Orange has been one of the most ambitious supporters of LoRa technology for low-powered Internet of Things networks and is confident it still has value amid the imminent launch of NB-IoT and with 5G on the horizon.
The LoRa Alliance was launched a year ago, comprising Orange as well as the likes of Swisscom and Proximus. The French market leader has vowed to launch 15 LoRa-based networks by the end of this month, with most of metropolitan France brought online by the end of June.
Speaking to Mobile Europe, Luc Bretones, Senior Vice President, Orange Technocentre, says extensive testing in Grenoble has led to a technology that can offer coverage into the likes of car parks and metro stations.
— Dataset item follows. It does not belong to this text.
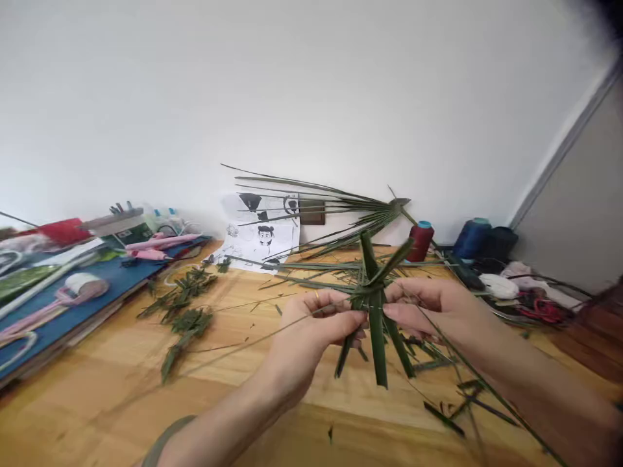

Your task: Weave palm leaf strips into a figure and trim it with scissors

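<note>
A woven piece of green palm leaf strips (377, 324) is held up between my hands over the wooden table. Several flat strip ends stick out from it, upward and downward. My left hand (324, 324) pinches its left side between thumb and fingers, with a ring on one finger. On the other side, my right hand (418, 308) grips it with thumb and fingertips. Long thin strands trail from the piece toward the lower left and the lower right. The tips of some fingers are hidden behind the leaf.
A fan-shaped palm leaf (360, 207) leans by the wall near a printed drawing sheet (282, 243). Thread spools, one red (420, 243) and one blue (472, 239), stand at right. Woven leaf pieces (187, 324) lie left, beside a blue mat (114, 279) with tools. Leaf scraps litter the table (233, 415).
</note>
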Motion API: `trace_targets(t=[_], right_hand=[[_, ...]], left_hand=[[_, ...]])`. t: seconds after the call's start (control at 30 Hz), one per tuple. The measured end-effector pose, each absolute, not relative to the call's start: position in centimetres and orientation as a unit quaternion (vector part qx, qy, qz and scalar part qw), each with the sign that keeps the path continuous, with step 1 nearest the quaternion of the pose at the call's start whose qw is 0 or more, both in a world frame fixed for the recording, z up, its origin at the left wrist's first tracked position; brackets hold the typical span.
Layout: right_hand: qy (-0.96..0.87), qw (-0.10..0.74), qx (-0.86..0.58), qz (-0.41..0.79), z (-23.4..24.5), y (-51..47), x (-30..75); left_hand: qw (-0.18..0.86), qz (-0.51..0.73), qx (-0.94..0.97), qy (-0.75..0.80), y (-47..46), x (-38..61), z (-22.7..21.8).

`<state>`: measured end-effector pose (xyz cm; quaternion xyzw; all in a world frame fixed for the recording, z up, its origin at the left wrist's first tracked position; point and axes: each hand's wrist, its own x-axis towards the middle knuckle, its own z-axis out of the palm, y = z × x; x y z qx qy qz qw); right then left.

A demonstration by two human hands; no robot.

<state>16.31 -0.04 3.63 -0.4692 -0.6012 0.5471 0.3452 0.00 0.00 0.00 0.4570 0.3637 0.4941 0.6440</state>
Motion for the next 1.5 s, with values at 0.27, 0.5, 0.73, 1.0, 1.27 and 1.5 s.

He says: “In Paris in particular, there are a lot of car parks. There’s effectively a town underneath the town. We can’t provide services to them with cellular at the same cost and quality as LoRa.”
Cost and speed are key. Bretones says the comparative flexiblility of the non-standardised LoRa compared to cellular technology means it can meet the demand that exists for wide-area networks now.
However, Bretones accepts LoRa is effectively a stop-gap as ETSI gets to grips with standardising cellular technology in the form of NB-IoT. Due later this year, this will allow operators to use existing spectrum assets for IoT networks through a software upgrade.
However, Bretones dismisses suggestions that LoRa is effectively a waste of time; that resources put into developing and building LoRa, Sigfox or Weightless networks could be better spent on NB-IoT.
He says: “Personally I think LoRa usage will be fully integrated for the mid term within a regulated [X]G standard. There will be a squeeze among LPWA-only players but for us, we feel; there will be a period of so many years where there will be both LoRa and NB-IoT networks.
“At the end of the day, I don’t know how many years LoRa will have before a regular network will take over. But this will be unbeatable in terms of deploying advanced LPWA features and services.”
He argues while LoRa may be shortlived, or rather medium-lived, it will benefit the technologies that ultimately replace it. “With NB-IoT we will learn from the work we did with LoRa. [The latter] is a non-regulated tech so we can move a lot faster. The key point with NB-IoT wil be security and quality of service. You can’t deliver that with a non-regulated technology.”
Caroline Gabriel, Research Director at Rethink Technology Research, says that while there will be some operators who will use LoRa as a stop gap until NB-IoT is released, its affordability and flexibility mean it will have some use cases in the longer term.
She says: “I foresee LoRa being a large niche, not a universal solution – because MNOs will definitely gravitate to NB-IoT for new roll-outs and anything requiring high QoS. But I think there is enough scale for it to survive in a world of MNO HetNets/offloads, and of a wide variety of service providers.”